**Aim of the task**
Your job with the data below: print everything from the line that holds "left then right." down to the line that holds "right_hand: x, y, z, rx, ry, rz", ends included, exactly, and nothing else.
========================================================================
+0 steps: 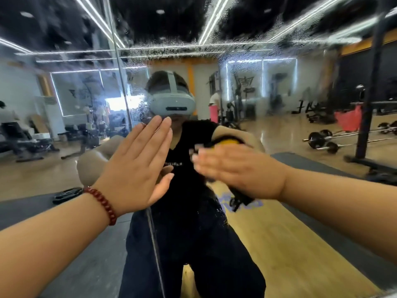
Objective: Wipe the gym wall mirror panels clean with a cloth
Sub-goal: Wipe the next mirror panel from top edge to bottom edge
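I stand close to the wall mirror (279, 67), whose right panel is covered with wet droplets and streaks across its upper part. My left hand (137, 166) lies flat on the glass with straight fingers, just right of the seam (120, 67) between two panels. My right hand (238, 168), blurred by motion, presses a dark cloth (241, 201) with a yellow part against the right panel at chest height. Its fingers look straight and point left. Most of the cloth is hidden under the hand, and a black end hangs below it.
The left panel (53, 93) reflects benches and a person at the far left. The right panel reflects barbells (322, 140), a black rack post (367, 108), and a wood floor with dark mats. My own reflection fills the centre.
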Available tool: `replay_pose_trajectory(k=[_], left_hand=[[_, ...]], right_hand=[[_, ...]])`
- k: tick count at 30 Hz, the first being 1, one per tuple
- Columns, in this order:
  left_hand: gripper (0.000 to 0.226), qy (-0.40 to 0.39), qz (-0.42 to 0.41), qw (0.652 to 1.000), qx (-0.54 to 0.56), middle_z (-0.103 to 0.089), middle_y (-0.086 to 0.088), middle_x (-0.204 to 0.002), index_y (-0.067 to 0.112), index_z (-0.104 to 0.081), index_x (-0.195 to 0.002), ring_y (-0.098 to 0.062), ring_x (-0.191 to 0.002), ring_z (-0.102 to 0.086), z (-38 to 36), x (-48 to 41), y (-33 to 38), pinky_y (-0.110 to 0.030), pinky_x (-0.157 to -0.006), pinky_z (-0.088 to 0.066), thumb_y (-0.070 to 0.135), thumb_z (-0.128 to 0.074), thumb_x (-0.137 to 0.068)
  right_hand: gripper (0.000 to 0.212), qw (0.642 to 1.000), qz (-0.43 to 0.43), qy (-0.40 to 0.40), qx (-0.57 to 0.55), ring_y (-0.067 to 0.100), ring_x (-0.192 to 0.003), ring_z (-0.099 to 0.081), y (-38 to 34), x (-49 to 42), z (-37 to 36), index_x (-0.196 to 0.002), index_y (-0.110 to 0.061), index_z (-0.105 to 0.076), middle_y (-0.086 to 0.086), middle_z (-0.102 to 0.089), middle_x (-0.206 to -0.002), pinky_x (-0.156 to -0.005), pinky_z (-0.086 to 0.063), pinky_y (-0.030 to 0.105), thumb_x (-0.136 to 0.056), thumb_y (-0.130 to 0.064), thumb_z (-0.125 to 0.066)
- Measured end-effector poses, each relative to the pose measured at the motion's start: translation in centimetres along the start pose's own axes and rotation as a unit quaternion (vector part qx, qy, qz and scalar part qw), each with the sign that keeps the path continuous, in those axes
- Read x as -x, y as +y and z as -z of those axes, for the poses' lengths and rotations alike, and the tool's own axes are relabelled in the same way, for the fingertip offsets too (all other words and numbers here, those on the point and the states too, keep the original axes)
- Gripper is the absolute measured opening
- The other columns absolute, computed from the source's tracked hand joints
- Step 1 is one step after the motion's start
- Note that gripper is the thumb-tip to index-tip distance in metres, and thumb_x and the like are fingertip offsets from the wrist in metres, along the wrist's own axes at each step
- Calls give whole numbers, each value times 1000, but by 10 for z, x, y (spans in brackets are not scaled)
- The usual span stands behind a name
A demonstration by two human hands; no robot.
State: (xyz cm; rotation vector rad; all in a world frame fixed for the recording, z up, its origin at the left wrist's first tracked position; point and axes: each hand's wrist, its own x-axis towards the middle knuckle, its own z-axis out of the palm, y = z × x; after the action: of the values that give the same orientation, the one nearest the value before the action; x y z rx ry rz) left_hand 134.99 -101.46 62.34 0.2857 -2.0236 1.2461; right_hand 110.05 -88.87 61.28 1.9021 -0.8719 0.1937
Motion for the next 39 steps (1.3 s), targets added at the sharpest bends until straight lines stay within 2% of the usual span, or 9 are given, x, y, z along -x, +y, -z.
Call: replay_pose_trajectory(k=[5, 11, 15, 19, 22, 24, 29, 33, 39], left_hand=[[74, 0, 20, 1000, 13, -24, -23, -159, -7, -32, -148, -36, -148, -21, 1, -7, 18, -51, -121, -17, 44, -37, -96], [72, 1, -2, 999, 36, -22, -20, -160, -4, -29, -151, -33, -150, -19, -3, -32, 30, -47, -122, -18, 45, -35, -98], [72, -2, -12, 999, 33, -20, -20, -161, -2, -29, -152, -33, -150, -18, -6, -41, 40, -49, -121, -17, 46, -34, -98], [70, 15, -10, 999, 31, -22, -19, -160, -3, -30, -151, -33, -149, -19, -8, -58, 50, -50, -121, -20, 43, -36, -98], [69, 25, 6, 999, 29, -22, -19, -160, -2, -29, -151, -33, -150, -19, -12, -69, 55, -49, -121, -17, 40, -38, -98], [69, 25, 11, 999, 23, -21, -19, -161, -2, -28, -152, -32, -150, -18, -14, -70, 56, -48, -122, -16, 39, -39, -97], [70, 12, -44, 999, -5, -20, -18, -161, -1, -26, -153, -33, -150, -18, -14, -63, 59, -49, -122, -17, 42, -36, -98], [70, 9, -33, 999, 21, -20, -17, -161, 0, -27, -153, -31, -150, -19, -13, -59, 73, -49, -121, -18, 42, -38, -98], [69, 18, 34, 999, 33, -22, -17, -161, -1, -29, -152, -32, -150, -19, -18, -60, 91, -46, -123, -12, 40, -40, -97]], right_hand=[[42, 984, -118, 103, 81, 30, -140, -42, 42, -26, 12, -142, -4, -51, 13, -47, -149, -116, -32, 44, -102, -9, -38], [49, 995, -42, 35, 88, 23, -146, -32, 3, 22, -18, -147, -9, -44, 7, -39, -155, -120, -27, 41, -99, -19, -43], [46, 997, -9, -6, 77, 21, -146, -33, -6, 44, -13, -149, -8, -40, 6, -39, -155, -120, -27, 38, -103, -12, -37], [44, 975, -152, 114, 113, 25, -142, -38, 36, 25, 12, -145, -7, -46, 9, -42, -151, -117, -30, 39, -102, -12, -34], [55, 953, -248, 123, 122, 30, -146, -31, 51, 26, 16, -148, -7, -42, 14, -38, -155, -119, -22, 43, -99, -30, -47], [65, 949, -272, 113, 108, 33, -148, -24, 37, 36, 5, -150, -7, -37, 17, -31, -157, -120, -20, 48, -96, -41, -51], [55, 956, -253, 105, 105, 30, -149, -23, -4, 82, -24, -151, -8, -33, 13, -30, -157, -121, -21, 45, -97, -16, -38], [52, 958, -260, 94, 79, 27, -150, -22, -10, 83, -21, -151, -7, -30, 10, -28, -158, -121, -21, 45, -100, -14, -30], [55, 901, -402, 156, 54, 30, -149, -20, 4, 53, -14, -151, -16, -38, 11, -29, -160, -121, -14, 50, -97, -27, -42]])
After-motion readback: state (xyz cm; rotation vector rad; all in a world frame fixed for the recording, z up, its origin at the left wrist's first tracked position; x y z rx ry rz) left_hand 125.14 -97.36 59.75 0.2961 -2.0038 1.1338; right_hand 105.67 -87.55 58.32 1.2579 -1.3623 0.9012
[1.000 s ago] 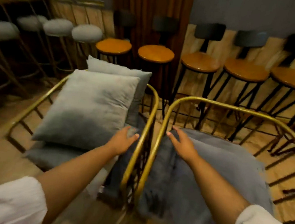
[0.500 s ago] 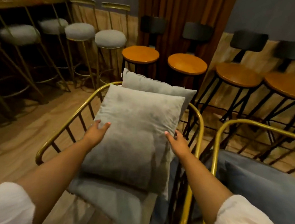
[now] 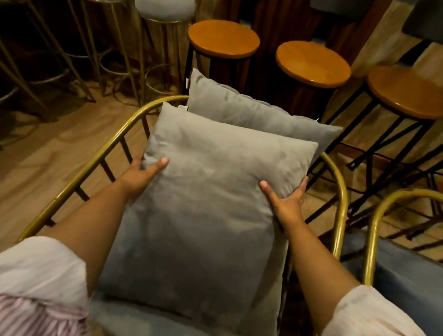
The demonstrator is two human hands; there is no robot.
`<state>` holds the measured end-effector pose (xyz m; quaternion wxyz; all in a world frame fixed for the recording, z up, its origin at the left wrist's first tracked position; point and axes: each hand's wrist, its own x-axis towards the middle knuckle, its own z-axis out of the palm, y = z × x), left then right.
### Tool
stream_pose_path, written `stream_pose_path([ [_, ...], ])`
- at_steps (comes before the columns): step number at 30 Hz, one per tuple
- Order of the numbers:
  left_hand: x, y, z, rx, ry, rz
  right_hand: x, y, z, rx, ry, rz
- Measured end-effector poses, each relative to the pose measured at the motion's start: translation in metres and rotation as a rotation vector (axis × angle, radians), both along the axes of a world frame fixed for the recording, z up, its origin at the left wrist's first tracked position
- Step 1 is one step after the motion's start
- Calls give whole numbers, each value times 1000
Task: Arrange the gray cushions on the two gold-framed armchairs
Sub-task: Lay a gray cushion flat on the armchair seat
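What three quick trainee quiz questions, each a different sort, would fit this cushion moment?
1. True or false: both hands grip the front cushion.
2. How many gray cushions stand on the left armchair? A) one B) two C) three
3. Fill in: the seat of the right armchair holds no ____ cushion.

Key: 1 true, the left hand and right hand clasp its side edges. 2 B, the back cushion stands behind. 3 upright.
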<state>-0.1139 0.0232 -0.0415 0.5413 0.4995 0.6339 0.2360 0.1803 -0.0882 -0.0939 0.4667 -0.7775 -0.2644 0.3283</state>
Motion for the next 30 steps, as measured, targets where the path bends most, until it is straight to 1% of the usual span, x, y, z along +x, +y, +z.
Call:
stream_pose_path([
  [3, 5, 6, -9, 4, 15, 65, 8, 1, -5, 81, 42, 19],
  [6, 5, 8, -13, -6, 45, 79, 15, -2, -10, 128, 83, 6],
  [9, 3, 0, -7, -23, 43, 94, 13, -11, -11, 131, 157, -41],
  [13, 0, -20, 15, -7, 16, 79, 5, -40, 3, 146, 270, -41],
  [15, -3, -38, 35, 14, 9, 65, 1, -59, 20, 168, 277, -46],
  [21, -14, -76, 61, 212, -6, -51, -1, -122, 77, 335, 212, -116],
  [25, 19, -146, 122, 292, -39, -121, 11, -179, 117, 415, 158, -163],
  [29, 57, -181, 152, 327, -29, -189, 38, -232, 147, 459, 122, -264],
  [30, 68, -187, 156, 339, -60, -227, 47, -244, 155, 465, 111, -288],
])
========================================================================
**Finished task**
`<state>` holds the measured end-effector pose (xyz m; quaternion wxyz; all in a world frame fixed for the recording, z up, its origin at the left wrist's first tracked position; point and axes: each hand's wrist, its own x-axis towards the middle knuckle, its own z-axis out of the palm, y = z × x), left then right.
### Tool
stream_pose_path, written `stream_pose_path([ [_, ...], ])`
- at_steps (comes before the columns): step number at 30 Hz, one per tuple
- Order of the numbers:
  left_hand: x, y, z, rx, ry, rz
  right_hand: x, y, z, rx, ry, rz

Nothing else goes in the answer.